Adrian Teh is Malaysian director of Chinese ethnicity who has made a career out of commercially successful Malay language films. They’re not my usual fare so I’ve never watched them. His latest is a science-fiction film that has garnered decent reviews and strong word-of-mouth. Since it’s easily available on Netflix, I thought I should take a look. Since it’s billed as a heartfelt time travel story, I had a few thoughts on how that might play out. Unfortunately my worst fears proved true as it’s the usual ‘can’t change destiny’ and ‘arbitrary constraints on superpowers” tropes. It’s a bold project for a Malaysian but it’s just not that good of a film.
As a jittery middle-aged man, Akid recounts the story of his life to a psychiatrist. He claims to have the power to travel to the past and proves it by performing some simple tricks. He stumbled upon the power as a young man and his father was unsurprised to hear of it as it runs in the family. He does caution Akid that he can only use it in a state of perfect calmness, that it cannot be used to change his fate and every use of the ability ages him. Sure enough, while out on a shopping trip one evening, his father accosts a robber and is stabbed. Akid attempts to go back in time to prevent his death but is too much distress to activate his power. As an adult, he joins the police and becomes a crisis negotiator. In that role, he is able to use his power to undo suicides to save people. Eventually he falls in love with and marries with Sarah, an Aikido instructor. He reveals his power to Sarah who makes him promise never to use it as she doesn’t want him to die before her. They have a son together named Anas and life seems perfect for the family. Naturally both Sarah and Anas die in a tragic accident and Akid repeatedly uses his power to try to save them.
This is very much not a science-fiction film and that is especially unfortunate because there are some details which suggest a rationalist approach. For example Akid uses a notebook to meticulously record the use of his time travel powers and whether each trip succeeds or fails in accomplishing what he wants. He also plans out in detail how to save his wife and child after his casual attempts fail. But this is the kind of film in which none of that matters and it’s kind of the point. Akid’s powers aren’t governed by consistent and logical rules. Instead they follow the rules of Greek tragedy. When the psychiatrist asks him why he didn’t simply go back farther in time to forestall any possibility of the accident, Akid replies that he has tried, hundreds of times. But the inevitable result is that his wife and son die instead in increasingly horrible and less plausible ways that feel straight out of the Final Destination series. Then it gets worse because the film can’t make up its mind over whether the power can change fate or not. Why is it that he is able to seemingly save people as a police officer using the power? Maybe the real rule is whatever works to advance the plot.

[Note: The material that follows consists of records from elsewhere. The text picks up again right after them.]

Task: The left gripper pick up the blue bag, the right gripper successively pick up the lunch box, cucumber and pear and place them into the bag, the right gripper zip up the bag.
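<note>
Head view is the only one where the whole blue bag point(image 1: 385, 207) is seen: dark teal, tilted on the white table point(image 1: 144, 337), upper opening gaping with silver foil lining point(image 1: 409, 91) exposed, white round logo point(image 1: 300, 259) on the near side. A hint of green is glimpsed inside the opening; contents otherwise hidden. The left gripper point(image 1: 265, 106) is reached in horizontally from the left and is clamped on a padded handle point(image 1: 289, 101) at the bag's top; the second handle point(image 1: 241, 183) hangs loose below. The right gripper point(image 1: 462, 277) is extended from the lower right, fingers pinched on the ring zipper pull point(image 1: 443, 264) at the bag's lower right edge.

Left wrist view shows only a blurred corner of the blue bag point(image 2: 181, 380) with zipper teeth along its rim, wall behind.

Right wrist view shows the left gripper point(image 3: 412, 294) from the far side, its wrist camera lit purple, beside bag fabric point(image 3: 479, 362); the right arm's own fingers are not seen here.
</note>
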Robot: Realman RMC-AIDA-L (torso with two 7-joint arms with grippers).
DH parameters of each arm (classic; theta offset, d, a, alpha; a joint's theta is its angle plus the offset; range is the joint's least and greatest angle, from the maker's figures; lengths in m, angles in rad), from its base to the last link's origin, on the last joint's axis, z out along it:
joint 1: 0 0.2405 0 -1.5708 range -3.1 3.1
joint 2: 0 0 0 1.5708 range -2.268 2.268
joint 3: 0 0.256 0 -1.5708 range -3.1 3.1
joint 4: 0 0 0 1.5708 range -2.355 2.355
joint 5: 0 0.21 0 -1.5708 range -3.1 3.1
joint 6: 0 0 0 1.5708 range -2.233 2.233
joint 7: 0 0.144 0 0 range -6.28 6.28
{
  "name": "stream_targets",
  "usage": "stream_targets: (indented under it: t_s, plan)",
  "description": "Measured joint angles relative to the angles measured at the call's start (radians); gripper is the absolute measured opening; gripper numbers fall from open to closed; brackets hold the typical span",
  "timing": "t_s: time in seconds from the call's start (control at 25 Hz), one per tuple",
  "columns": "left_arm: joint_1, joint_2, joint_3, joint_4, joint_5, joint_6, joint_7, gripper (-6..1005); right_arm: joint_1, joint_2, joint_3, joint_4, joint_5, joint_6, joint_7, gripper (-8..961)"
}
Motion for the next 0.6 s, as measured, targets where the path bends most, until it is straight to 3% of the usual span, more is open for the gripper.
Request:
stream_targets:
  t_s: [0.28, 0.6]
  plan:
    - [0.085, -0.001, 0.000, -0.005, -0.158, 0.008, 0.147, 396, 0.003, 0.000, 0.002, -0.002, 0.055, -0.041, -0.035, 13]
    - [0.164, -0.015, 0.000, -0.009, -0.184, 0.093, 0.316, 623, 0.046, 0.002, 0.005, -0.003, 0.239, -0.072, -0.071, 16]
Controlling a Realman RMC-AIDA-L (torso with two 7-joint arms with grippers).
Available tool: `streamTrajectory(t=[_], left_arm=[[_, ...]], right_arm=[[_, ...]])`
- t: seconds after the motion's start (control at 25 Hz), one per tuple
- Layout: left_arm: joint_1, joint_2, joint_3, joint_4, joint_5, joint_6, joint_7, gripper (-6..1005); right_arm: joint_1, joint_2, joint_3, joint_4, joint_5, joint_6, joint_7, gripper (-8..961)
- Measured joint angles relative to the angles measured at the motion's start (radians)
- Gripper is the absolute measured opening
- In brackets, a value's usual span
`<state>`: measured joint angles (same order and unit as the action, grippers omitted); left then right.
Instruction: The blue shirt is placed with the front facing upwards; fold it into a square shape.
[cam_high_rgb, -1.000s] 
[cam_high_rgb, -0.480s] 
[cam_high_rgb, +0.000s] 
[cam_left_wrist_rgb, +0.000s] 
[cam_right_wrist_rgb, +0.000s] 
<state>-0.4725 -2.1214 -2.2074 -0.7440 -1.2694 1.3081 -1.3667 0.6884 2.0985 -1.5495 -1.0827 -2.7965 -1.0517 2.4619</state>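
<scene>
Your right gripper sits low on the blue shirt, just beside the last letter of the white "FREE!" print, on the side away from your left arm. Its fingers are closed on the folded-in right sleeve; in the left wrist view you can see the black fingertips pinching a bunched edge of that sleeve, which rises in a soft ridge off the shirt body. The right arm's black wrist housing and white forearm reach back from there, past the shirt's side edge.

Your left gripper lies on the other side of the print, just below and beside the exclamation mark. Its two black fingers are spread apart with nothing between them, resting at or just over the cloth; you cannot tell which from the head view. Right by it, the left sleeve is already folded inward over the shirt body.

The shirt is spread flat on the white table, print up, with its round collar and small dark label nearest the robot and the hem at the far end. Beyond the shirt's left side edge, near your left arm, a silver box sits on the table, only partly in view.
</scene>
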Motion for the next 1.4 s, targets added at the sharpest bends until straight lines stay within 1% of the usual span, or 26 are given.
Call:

I have a real aversion to artificially and arbitrarily set rules like this to constrain and this is one of the worst offenders in that regard that I’ve seen. At the same time, it not only suffers from the usual pitfalls of time travel stories but doubles down on them. So whenever the time traveler leaves a timeline, it and everything in it cease to exist. That’s horrific, yet Akid exploits his power to revisit treasured moments of his past even while inflicting on his loved ones the realization that this will only be a temporary timeline that won’t matter. The inevitable result, as in all such stories, is that only time travelers have agency and matter. Everyone else is ephemeral, existing and disappearing at a whim. Teh ruthlessly plumbs the scenario for the feels to wrings tears from the audience. It might even work for those not thinking through the implications of his actions, that he would be undoing everything he has achieved in life including saving innumerable people.
I suppose the film’s production values are decent though the actors’ performances are only middling. I liked that the love interest is presented as a strong woman archetype who can defend herself. But then when it comes to random freak accidents, she stops having good reflexes and loses all agency to determine her own fate just the same. I was hoping to see some actual originality and flair in a Malaysian science-fiction film but this isn’t it.